Task brief. Please set down every entry again exactly as it stands, without the pictures.

Source records
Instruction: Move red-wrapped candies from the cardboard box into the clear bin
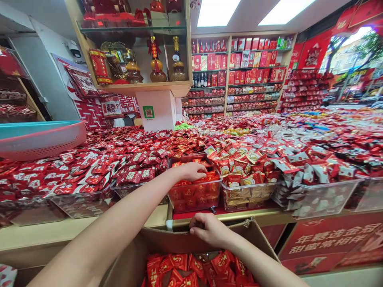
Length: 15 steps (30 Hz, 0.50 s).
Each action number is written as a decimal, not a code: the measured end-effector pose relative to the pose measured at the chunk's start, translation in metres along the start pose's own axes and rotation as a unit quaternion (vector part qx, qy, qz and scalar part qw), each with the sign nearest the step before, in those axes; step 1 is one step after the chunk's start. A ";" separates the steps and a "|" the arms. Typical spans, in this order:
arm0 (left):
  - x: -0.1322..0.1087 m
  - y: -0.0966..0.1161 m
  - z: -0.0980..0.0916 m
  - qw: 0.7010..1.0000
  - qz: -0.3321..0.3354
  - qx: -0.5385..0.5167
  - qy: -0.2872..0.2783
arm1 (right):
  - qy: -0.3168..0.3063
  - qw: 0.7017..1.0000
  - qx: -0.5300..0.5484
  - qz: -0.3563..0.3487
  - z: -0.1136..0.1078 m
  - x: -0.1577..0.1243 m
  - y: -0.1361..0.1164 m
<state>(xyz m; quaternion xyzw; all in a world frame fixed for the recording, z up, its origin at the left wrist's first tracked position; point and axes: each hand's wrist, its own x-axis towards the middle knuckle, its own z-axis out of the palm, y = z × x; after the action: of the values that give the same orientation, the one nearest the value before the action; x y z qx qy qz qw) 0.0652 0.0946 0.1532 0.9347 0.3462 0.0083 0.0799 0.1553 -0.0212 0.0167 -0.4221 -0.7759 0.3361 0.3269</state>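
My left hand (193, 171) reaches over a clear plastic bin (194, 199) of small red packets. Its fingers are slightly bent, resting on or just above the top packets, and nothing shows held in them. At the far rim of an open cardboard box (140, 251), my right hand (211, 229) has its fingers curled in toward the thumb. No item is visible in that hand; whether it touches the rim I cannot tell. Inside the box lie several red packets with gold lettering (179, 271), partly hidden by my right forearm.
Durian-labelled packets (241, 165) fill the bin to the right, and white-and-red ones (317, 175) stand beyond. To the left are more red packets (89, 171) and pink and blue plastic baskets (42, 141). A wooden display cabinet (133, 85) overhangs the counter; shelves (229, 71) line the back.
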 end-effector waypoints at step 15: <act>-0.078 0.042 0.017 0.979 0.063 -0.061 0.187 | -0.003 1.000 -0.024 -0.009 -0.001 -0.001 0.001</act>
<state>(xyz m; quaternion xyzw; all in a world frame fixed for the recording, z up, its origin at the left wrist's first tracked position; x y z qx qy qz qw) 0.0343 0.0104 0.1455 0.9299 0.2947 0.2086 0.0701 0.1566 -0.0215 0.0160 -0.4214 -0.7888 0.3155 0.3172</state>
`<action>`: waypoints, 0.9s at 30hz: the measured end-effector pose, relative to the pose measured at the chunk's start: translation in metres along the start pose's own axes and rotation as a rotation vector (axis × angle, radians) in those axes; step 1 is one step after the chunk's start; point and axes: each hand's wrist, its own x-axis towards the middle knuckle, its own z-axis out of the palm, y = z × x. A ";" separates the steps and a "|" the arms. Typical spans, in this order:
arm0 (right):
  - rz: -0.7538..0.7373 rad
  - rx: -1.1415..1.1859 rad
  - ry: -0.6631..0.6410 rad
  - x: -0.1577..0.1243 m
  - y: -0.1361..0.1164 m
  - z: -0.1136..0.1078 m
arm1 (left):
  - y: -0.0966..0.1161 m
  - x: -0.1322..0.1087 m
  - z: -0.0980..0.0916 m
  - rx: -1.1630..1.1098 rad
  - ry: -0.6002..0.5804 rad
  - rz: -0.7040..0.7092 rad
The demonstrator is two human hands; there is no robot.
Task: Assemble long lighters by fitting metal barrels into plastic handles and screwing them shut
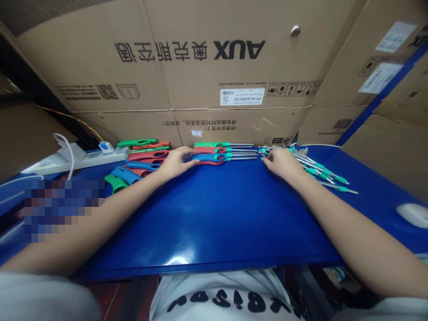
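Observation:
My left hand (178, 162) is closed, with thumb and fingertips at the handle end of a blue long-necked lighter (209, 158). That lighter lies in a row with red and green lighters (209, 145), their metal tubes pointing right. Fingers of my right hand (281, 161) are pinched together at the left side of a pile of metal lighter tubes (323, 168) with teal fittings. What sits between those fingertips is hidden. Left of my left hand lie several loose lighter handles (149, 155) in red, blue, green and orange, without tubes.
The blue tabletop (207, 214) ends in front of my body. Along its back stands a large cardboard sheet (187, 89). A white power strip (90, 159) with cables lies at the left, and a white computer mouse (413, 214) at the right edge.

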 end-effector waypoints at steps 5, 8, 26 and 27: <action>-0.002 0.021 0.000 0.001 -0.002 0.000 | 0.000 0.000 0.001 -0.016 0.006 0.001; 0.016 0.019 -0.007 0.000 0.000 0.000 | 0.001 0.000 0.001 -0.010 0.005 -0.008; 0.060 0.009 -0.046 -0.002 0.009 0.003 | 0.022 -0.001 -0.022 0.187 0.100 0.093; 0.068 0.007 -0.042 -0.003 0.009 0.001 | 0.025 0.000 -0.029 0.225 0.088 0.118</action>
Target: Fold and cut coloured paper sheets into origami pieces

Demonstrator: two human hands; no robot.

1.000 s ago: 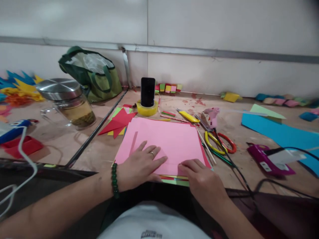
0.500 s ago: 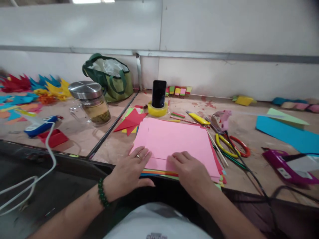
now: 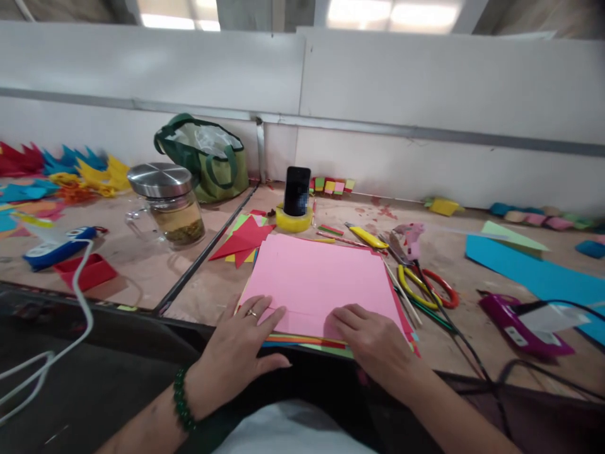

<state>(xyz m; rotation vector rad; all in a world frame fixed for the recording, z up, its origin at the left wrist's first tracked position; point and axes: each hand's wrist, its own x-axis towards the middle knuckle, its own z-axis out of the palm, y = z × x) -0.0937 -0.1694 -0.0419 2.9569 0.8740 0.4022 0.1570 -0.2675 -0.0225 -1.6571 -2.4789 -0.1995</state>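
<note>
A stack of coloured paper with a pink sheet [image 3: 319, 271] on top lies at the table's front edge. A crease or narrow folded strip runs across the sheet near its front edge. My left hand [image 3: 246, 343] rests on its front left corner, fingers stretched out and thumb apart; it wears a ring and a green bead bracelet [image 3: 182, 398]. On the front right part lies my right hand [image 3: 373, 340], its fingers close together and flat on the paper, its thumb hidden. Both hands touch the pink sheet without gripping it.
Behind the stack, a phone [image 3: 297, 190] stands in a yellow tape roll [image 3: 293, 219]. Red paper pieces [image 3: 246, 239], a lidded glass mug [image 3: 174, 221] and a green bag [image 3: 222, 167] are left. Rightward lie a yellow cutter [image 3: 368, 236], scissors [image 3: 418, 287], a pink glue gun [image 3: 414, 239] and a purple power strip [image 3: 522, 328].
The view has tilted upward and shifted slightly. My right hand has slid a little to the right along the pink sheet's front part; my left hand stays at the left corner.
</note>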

Problem solution.
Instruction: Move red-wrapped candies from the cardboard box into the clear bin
Length: 15 steps (30 Hz, 0.50 s).
Each action number is written as a decimal, not a code: the measured end-effector pose relative to the pose measured at the chunk's start, translation in metres along the start pose's own axes and rotation as a unit quaternion (vector part qx, qy, qz and scalar part qw), each with the sign nearest the step before, in those axes; step 1 is one step after the chunk's start. A ";" separates the steps and a "|" the arms. Typical spans, in this order:
arm0 (left):
  - x: -0.1322..0.1087 m
  - y: -0.0966..0.1161 m
  - z: -0.0980..0.0916 m
  - qw: 0.7010..1.0000
  - qz: -0.3321..0.3354
  - qx: -0.5385..0.5167
  - qy: -0.2872..0.2783
arm1 (right):
  - qy: -0.3168..0.3063
  - qw: 0.7017..1.0000
  - qx: -0.5300..0.5484
  - qz: -0.3563..0.3487
  - z: -0.1136..0.1078 m
  - x: -0.1577..0.1243 m
  - y: -0.1361..0.1164 m
<state>(xyz m; quaternion xyzw; all in a world frame fixed for the recording, z up, its origin at the left wrist's first tracked position; point and axes: each hand's wrist, its own x-axis towards the middle knuckle, its own z-axis out of the palm, y = z × x; after the action: of the values that give the same orientation, the one nearest the value before the action; x y z qx qy qz qw) 0.0652 0.0946 0.1532 0.9347 0.3462 0.0083 0.0799 0.1553 -0.0212 0.0167 -0.4221 -0.7759 0.3361 0.3269</state>
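My left hand (193, 171) reaches over a clear plastic bin (194, 199) of small red packets. Its fingers are slightly bent, resting on or just above the top packets, and nothing shows held in them. At the far rim of an open cardboard box (140, 251), my right hand (211, 229) has its fingers curled in toward the thumb. No item is visible in that hand; whether it touches the rim I cannot tell. Inside the box lie several red packets with gold lettering (179, 271), partly hidden by my right forearm.
Durian-labelled packets (241, 165) fill the bin to the right, and white-and-red ones (317, 175) stand beyond. To the left are more red packets (89, 171) and pink and blue plastic baskets (42, 141). A wooden display cabinet (133, 85) overhangs the counter; shelves (229, 71) line the back.
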 end-effector waypoints at step 15: <act>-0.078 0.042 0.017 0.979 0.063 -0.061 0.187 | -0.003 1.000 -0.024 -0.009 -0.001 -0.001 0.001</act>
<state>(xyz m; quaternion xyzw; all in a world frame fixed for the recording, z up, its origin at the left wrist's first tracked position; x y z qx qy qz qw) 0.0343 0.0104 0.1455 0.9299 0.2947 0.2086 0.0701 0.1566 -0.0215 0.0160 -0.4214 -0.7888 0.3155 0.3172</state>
`<action>`: waypoints, 0.9s at 30hz: the measured end-effector pose, relative to the pose measured at the chunk's start: translation in metres along the start pose's own axes and rotation as a rotation vector (axis × angle, radians) in those axes; step 1 is one step after the chunk's start; point and axes: each hand's wrist, its own x-axis towards the middle knuckle, its own z-axis out of the palm, y = z × x. A ";" separates the steps and a "|" the arms. Typical spans, in this order:
arm0 (right):
  - rz: -0.7538..0.7373 rad
  - rx: -1.1415..1.1859 rad
  - ry: -0.6631..0.6410 rad
  - x: -0.1577..0.1243 m
  - y: -0.1361..0.1164 m
  - z: -0.1136..0.1078 m
arm1 (left):
  - y: -0.0966..0.1161 m
  - x: -0.1322..0.1087 m
  - z: -0.0980..0.0916 m
  - rx: -1.1630..1.1098 rad
  - ry: -0.6002..0.5804 rad
  - rz: -0.7040..0.7092 rad
The demonstrator is two human hands; there is no robot.
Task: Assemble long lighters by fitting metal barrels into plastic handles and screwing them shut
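Observation:
My left hand (178, 162) is closed, with thumb and fingertips at the handle end of a blue long-necked lighter (209, 158). That lighter lies in a row with red and green lighters (209, 145), their metal tubes pointing right. Fingers of my right hand (281, 161) are pinched together at the left side of a pile of metal lighter tubes (323, 168) with teal fittings. What sits between those fingertips is hidden. Left of my left hand lie several loose lighter handles (149, 155) in red, blue, green and orange, without tubes.
The blue tabletop (207, 214) ends in front of my body. Along its back stands a large cardboard sheet (187, 89). A white power strip (90, 159) with cables lies at the left, and a white computer mouse (413, 214) at the right edge.
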
 end-effector waypoints at steps 5, 8, 26 and 27: <action>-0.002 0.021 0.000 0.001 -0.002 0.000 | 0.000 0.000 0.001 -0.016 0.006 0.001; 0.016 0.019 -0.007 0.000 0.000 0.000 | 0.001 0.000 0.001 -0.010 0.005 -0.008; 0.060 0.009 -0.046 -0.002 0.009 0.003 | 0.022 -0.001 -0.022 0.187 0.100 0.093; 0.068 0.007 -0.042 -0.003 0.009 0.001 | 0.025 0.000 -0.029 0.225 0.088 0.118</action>
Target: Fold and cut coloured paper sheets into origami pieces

Demonstrator: two human hands; no robot.

1.000 s ago: 
0.500 s ago: 
now: 

<state>(xyz m; rotation vector rad; all in a world frame fixed for the recording, z up, its origin at the left wrist's first tracked position; point and axes: each hand's wrist, its own x-axis towards the middle knuckle, its own z-axis out of the palm, y = z × x) -0.0937 -0.1694 -0.0419 2.9569 0.8740 0.4022 0.1570 -0.2675 -0.0225 -1.6571 -2.4789 -0.1995</state>
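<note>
A stack of coloured paper with a pink sheet [image 3: 319, 271] on top lies at the table's front edge. A crease or narrow folded strip runs across the sheet near its front edge. My left hand [image 3: 246, 343] rests on its front left corner, fingers stretched out and thumb apart; it wears a ring and a green bead bracelet [image 3: 182, 398]. On the front right part lies my right hand [image 3: 373, 340], its fingers close together and flat on the paper, its thumb hidden. Both hands touch the pink sheet without gripping it.
Behind the stack, a phone [image 3: 297, 190] stands in a yellow tape roll [image 3: 293, 219]. Red paper pieces [image 3: 246, 239], a lidded glass mug [image 3: 174, 221] and a green bag [image 3: 222, 167] are left. Rightward lie a yellow cutter [image 3: 368, 236], scissors [image 3: 418, 287], a pink glue gun [image 3: 414, 239] and a purple power strip [image 3: 522, 328].
The view has tilted upward and shifted slightly. My right hand has slid a little to the right along the pink sheet's front part; my left hand stays at the left corner.
</note>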

No additional answer is expected.